### TASK PROMPT:
Do any lines in the data below contain "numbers"? If so, copy every one of them.

** Opening PROVIDED DATA block **

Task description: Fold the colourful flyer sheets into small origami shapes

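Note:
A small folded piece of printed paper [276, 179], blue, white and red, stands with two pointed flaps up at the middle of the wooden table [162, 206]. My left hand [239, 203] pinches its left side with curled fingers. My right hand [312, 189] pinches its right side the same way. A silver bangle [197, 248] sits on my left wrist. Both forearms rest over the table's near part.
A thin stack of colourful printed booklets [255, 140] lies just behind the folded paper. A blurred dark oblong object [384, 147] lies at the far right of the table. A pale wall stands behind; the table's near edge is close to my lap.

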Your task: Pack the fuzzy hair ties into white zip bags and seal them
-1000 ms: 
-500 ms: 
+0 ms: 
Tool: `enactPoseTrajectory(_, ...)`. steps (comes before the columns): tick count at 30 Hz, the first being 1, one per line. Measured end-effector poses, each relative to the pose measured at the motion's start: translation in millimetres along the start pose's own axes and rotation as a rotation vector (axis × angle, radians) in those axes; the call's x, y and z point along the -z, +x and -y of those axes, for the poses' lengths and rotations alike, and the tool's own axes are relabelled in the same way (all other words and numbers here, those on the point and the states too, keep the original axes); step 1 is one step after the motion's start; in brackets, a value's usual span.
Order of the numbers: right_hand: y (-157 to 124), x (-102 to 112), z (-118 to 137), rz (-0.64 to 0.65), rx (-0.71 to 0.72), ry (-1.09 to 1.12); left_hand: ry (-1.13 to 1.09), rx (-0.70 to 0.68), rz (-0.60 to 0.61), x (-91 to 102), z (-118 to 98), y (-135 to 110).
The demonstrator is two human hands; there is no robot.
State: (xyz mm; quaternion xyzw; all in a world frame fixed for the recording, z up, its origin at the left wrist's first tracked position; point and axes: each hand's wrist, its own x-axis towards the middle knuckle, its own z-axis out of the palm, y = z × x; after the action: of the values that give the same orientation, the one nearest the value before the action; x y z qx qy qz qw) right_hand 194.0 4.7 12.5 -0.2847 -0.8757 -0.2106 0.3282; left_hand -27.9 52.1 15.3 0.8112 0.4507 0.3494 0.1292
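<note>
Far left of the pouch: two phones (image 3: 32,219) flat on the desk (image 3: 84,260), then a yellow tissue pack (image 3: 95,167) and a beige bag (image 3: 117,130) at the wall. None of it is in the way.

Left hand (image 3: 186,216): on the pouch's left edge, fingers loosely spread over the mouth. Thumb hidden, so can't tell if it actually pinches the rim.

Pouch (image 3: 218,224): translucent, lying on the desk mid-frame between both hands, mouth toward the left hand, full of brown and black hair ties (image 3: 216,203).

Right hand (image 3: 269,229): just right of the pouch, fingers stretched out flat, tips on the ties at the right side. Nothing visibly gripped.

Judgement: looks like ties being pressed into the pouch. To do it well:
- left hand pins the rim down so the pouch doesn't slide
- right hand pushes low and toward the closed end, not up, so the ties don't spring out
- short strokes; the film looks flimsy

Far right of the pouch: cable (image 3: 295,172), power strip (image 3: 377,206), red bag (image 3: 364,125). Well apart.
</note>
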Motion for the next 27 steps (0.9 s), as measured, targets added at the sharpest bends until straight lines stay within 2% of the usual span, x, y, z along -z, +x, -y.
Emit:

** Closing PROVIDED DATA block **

### ANSWER:
Tool: `enactPoseTrajectory(_, ...)`. steps (comes before the columns): tick count at 30 Hz, the first being 1, one per line. Measured end-effector poses, each relative to the pose measured at the motion's start: translation in millimetres along the start pose's own axes and rotation as a rotation vector (axis × angle, radians) in those axes; the call's x, y and z point along the -z, +x and -y of those axes, for the poses' lengths and rotations alike, and the tool's own axes are relabelled in the same way (all other words and numbers here, those on the point and the states too, keep the original axes); step 1 is one step after the motion's start; in brackets, a value's usual span.
Order of the numbers: right_hand: y (-157 to 124), x (-102 to 112), z (-118 to 137), rz (-0.64 to 0.65), rx (-0.71 to 0.72), ry (-1.09 to 1.12); left_hand: ry (-1.13 to 1.09), rx (-0.70 to 0.68), rz (-0.60 to 0.61), x (-91 to 102), z (-118 to 98), y (-135 to 110).

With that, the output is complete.